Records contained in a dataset
--- --- ---

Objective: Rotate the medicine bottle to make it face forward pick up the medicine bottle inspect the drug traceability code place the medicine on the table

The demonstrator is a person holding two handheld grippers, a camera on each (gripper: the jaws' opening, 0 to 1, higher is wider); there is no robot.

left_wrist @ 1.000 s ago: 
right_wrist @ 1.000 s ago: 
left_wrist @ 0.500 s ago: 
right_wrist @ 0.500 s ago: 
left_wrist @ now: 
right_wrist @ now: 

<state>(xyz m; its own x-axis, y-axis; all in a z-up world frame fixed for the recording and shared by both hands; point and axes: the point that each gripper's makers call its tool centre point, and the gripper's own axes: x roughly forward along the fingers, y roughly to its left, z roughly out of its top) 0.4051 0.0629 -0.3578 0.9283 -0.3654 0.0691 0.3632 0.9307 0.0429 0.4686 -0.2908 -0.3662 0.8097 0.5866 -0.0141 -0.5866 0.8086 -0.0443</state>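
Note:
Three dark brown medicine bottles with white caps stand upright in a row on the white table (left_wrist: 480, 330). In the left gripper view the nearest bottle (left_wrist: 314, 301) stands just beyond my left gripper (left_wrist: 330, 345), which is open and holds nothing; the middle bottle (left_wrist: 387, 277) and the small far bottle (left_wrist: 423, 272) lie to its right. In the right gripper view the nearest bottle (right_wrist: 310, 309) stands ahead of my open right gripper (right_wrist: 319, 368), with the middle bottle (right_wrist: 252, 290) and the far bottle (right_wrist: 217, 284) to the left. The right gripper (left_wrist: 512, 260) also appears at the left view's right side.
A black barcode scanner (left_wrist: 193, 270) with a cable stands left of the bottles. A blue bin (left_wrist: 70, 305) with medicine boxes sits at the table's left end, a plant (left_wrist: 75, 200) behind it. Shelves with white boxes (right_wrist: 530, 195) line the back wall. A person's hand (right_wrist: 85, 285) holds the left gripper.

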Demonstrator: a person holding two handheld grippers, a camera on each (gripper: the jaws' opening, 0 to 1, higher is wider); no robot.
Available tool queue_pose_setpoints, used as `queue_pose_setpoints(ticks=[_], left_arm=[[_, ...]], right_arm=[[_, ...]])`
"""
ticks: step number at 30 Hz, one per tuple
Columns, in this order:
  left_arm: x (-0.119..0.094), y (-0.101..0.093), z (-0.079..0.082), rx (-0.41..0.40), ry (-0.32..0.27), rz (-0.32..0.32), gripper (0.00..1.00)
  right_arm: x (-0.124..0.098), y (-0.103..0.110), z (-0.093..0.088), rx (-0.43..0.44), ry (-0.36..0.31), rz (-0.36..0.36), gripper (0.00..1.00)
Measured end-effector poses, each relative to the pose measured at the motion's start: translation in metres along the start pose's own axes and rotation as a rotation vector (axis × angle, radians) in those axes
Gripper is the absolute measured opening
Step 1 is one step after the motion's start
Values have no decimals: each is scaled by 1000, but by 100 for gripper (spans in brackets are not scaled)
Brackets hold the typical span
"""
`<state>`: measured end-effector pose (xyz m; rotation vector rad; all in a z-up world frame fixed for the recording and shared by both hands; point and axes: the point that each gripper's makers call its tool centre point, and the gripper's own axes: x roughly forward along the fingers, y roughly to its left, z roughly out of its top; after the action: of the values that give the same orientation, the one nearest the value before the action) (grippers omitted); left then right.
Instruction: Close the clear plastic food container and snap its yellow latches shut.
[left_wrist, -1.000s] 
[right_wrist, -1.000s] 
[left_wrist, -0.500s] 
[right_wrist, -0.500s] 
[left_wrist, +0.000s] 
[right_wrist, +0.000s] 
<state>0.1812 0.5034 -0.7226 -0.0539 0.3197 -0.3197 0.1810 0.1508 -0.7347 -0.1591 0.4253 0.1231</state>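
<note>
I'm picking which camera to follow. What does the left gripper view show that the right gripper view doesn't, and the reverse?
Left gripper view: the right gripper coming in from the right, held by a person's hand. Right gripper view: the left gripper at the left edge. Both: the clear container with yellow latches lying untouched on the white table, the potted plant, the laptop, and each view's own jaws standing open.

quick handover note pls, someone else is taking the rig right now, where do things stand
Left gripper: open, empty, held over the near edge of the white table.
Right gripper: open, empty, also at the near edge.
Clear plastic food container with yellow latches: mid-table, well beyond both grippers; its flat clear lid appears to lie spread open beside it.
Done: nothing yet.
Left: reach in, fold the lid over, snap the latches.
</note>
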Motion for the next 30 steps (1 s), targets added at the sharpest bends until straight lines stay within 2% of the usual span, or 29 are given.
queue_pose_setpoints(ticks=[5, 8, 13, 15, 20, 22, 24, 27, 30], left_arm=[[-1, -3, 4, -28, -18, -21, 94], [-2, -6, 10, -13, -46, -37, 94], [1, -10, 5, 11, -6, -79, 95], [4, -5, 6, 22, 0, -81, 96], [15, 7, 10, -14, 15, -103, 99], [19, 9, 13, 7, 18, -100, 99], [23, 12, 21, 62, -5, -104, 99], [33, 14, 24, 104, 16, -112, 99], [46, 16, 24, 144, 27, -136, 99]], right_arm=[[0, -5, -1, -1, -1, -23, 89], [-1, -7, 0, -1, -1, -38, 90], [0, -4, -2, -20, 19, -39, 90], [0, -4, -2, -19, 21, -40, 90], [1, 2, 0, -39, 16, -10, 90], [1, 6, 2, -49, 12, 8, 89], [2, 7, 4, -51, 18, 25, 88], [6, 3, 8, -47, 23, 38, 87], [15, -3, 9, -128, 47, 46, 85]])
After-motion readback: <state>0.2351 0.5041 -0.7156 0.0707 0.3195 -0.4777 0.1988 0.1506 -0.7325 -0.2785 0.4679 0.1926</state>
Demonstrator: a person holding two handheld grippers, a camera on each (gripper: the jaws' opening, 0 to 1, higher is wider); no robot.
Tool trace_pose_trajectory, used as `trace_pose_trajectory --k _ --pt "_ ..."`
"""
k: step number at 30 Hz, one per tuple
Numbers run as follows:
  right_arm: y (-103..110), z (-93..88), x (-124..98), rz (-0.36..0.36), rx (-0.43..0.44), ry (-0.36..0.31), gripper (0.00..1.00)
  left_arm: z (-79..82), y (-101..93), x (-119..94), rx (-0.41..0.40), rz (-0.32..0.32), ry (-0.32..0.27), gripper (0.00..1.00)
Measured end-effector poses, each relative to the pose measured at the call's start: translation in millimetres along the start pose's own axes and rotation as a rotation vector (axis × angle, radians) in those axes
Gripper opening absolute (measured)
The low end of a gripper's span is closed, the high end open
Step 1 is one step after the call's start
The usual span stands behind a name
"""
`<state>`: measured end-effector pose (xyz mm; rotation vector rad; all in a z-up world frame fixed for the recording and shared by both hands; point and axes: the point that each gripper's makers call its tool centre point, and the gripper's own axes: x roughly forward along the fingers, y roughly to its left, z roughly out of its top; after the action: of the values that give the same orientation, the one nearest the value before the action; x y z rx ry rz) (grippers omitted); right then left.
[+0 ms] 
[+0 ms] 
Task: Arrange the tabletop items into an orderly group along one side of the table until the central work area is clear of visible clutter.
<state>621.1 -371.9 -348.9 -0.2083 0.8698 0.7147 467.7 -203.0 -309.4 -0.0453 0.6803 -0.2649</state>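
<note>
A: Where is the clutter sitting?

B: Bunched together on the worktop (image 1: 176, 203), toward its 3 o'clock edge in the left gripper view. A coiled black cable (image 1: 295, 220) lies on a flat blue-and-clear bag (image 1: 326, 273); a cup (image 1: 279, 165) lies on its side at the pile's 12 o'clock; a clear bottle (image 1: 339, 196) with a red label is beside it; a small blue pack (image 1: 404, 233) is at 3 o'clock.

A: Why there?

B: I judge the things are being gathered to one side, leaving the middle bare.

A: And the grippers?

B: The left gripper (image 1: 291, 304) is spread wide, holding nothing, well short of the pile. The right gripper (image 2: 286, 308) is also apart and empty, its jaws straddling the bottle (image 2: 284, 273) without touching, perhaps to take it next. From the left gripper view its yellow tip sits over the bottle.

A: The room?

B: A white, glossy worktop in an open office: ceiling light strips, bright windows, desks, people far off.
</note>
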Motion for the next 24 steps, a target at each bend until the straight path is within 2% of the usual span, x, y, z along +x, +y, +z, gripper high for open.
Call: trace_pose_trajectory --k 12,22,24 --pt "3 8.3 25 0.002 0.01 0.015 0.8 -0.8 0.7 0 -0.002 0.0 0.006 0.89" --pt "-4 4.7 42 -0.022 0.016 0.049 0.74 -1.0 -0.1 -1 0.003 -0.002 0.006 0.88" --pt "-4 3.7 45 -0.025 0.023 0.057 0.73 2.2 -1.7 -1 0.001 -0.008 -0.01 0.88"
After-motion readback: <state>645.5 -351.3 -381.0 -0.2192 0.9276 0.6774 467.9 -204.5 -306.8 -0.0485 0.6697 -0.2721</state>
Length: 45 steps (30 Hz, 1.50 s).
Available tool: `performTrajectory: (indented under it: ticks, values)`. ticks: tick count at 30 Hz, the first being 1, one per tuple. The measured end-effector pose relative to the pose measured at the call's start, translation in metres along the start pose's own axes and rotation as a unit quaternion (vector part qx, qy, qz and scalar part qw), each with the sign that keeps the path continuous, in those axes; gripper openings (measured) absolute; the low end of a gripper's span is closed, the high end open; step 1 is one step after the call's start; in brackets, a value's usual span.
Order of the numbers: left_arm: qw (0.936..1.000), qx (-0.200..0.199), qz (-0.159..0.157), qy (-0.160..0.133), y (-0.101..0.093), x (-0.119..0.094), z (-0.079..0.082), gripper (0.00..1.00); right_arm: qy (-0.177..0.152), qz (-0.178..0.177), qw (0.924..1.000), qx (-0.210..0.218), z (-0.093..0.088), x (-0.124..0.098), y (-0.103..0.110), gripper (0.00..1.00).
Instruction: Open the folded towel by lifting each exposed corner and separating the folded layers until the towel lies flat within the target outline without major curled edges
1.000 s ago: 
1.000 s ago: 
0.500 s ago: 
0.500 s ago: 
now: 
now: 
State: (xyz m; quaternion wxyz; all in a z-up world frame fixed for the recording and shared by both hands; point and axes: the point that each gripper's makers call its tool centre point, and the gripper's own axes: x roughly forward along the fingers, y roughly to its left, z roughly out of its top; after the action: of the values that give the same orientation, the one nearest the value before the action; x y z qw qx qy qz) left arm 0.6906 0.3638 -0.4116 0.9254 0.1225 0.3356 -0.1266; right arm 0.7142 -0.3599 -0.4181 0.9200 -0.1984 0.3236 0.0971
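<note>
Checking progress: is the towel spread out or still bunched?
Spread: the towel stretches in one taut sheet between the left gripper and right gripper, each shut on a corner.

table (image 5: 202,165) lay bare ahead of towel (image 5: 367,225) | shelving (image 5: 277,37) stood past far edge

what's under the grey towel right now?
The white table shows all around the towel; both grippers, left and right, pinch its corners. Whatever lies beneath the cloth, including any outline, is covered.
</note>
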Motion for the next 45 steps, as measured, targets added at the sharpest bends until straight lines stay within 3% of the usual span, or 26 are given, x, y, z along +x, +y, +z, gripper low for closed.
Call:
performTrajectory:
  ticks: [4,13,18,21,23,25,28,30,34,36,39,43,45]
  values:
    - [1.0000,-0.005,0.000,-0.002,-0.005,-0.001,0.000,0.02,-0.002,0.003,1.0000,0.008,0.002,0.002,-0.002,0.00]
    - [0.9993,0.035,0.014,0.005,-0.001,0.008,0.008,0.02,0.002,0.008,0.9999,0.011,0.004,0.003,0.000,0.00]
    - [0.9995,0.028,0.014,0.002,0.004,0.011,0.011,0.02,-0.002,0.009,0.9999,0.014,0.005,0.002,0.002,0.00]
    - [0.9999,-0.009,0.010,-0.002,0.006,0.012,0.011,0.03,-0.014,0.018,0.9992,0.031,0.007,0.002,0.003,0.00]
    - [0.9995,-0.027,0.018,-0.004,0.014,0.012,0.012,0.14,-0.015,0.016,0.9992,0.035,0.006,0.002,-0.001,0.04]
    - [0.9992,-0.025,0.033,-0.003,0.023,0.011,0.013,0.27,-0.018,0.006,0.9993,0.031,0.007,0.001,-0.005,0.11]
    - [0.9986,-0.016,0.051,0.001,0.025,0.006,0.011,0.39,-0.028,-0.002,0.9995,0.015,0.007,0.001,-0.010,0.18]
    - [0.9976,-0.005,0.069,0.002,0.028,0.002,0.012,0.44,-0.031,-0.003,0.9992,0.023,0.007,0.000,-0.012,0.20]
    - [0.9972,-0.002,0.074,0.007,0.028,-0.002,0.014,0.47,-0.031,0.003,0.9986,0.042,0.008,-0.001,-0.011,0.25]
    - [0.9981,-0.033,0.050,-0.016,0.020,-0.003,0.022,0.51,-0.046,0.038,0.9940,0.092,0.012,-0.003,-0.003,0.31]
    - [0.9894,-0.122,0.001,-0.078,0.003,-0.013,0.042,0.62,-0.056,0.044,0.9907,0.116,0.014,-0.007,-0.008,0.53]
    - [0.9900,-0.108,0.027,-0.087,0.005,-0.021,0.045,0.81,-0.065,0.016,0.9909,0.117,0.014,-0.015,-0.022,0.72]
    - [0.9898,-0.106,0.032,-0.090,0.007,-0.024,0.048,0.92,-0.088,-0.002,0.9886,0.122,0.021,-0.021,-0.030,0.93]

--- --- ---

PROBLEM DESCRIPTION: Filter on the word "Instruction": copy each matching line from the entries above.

RESULT:
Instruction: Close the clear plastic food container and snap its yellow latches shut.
Instruction: Open the folded towel by lifting each exposed corner and separating the folded layers until the towel lies flat within the target outline without major curled edges

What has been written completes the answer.